### [What is needed]
Take the material below from its first line through the line containing "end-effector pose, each" and, please, write those lines again exactly.

━━━━━━━━━━━━━━━━━━━━━━━━━━━━━━

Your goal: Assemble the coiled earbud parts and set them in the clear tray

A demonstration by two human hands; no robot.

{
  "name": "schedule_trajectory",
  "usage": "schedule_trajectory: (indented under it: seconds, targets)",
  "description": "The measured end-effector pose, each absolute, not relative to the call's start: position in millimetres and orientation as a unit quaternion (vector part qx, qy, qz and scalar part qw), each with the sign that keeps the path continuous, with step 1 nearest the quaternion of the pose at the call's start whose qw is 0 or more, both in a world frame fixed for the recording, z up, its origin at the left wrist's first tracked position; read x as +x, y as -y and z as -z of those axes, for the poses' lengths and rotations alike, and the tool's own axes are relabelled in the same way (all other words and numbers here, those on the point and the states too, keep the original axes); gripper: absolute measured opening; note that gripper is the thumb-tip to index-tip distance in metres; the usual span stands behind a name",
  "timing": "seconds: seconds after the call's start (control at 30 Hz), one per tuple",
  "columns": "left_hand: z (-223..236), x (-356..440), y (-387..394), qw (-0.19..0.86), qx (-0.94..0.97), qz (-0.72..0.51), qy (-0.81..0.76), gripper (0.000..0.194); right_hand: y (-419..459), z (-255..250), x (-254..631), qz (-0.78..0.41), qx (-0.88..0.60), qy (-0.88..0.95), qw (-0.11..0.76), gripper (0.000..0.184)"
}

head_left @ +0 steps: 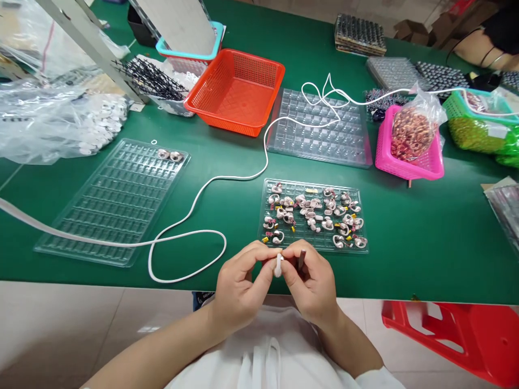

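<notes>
A small white curved earphone piece (pixel 278 266) is pinched between both sets of fingertips at the table's front edge. My left hand (pixel 245 283) is closed on it from the left. From the other side, my right hand (pixel 312 281) also grips it with thumb and forefinger. A slim dark brown stick-like tool (pixel 301 260) pokes up from the right hand's fingers; its lower part is hidden. Just beyond the hands lies a clear compartment tray (pixel 298 244) with several pale earphone parts (pixel 312 204), some with thin wires and yellow bits.
At left, a clear tray (pixel 109 200) holds two earphone parts in a corner. A white cable (pixel 214 178) winds across the green table. Behind stand a red-orange basket (pixel 243 102), another clear tray (pixel 320 143) and a pink basket (pixel 409 167) with bagged coppery parts. A red stool (pixel 478 335) is at right.
</notes>
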State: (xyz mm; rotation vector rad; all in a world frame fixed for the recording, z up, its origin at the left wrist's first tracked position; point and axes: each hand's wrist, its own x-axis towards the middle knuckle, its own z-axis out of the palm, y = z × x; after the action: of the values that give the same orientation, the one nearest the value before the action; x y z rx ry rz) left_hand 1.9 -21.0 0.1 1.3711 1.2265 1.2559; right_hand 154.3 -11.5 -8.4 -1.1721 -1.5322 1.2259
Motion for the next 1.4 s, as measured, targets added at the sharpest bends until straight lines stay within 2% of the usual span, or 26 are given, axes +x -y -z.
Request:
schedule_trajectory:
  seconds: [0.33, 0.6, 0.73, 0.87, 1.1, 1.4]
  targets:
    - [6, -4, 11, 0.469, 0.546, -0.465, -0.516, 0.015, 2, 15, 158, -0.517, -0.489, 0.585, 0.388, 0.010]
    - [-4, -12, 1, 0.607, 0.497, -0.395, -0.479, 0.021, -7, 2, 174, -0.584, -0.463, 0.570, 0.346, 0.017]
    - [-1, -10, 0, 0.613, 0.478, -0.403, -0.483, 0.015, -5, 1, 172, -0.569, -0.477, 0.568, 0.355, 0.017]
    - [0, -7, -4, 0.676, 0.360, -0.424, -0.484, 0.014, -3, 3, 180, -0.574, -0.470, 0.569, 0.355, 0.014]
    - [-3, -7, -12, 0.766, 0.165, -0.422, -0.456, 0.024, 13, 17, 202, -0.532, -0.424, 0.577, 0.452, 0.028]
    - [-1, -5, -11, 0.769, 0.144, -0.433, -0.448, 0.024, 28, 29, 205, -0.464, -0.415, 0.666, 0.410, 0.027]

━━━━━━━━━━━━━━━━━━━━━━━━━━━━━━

### [Response to the exercise]
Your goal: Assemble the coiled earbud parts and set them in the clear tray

A demonstration by two human hands; no robot.

{
  "name": "schedule_trajectory",
  "usage": "schedule_trajectory: (indented under it: seconds, targets)",
  "description": "The measured end-effector pose, each absolute, not relative to the call's start: position in millimetres and orientation as a unit quaternion (vector part qx, qy, qz and scalar part qw), each with the sign that keeps the path continuous, with step 1 nearest the quaternion of the pose at the call's start whose qw is 0 or more, both in a world frame fixed for the recording, z up, its origin at the left wrist's first tracked position; read x as +x, y as -y and z as -z of those axes, for the poses' lengths and rotations alike, and the tool's own axes are relabelled in the same way (all other words and numbers here, those on the point and the states too, keep the original axes); gripper: absolute measured opening; note that gripper is the thumb-tip to index-tip distance in metres; the usual span stands behind a name",

This is the complete answer.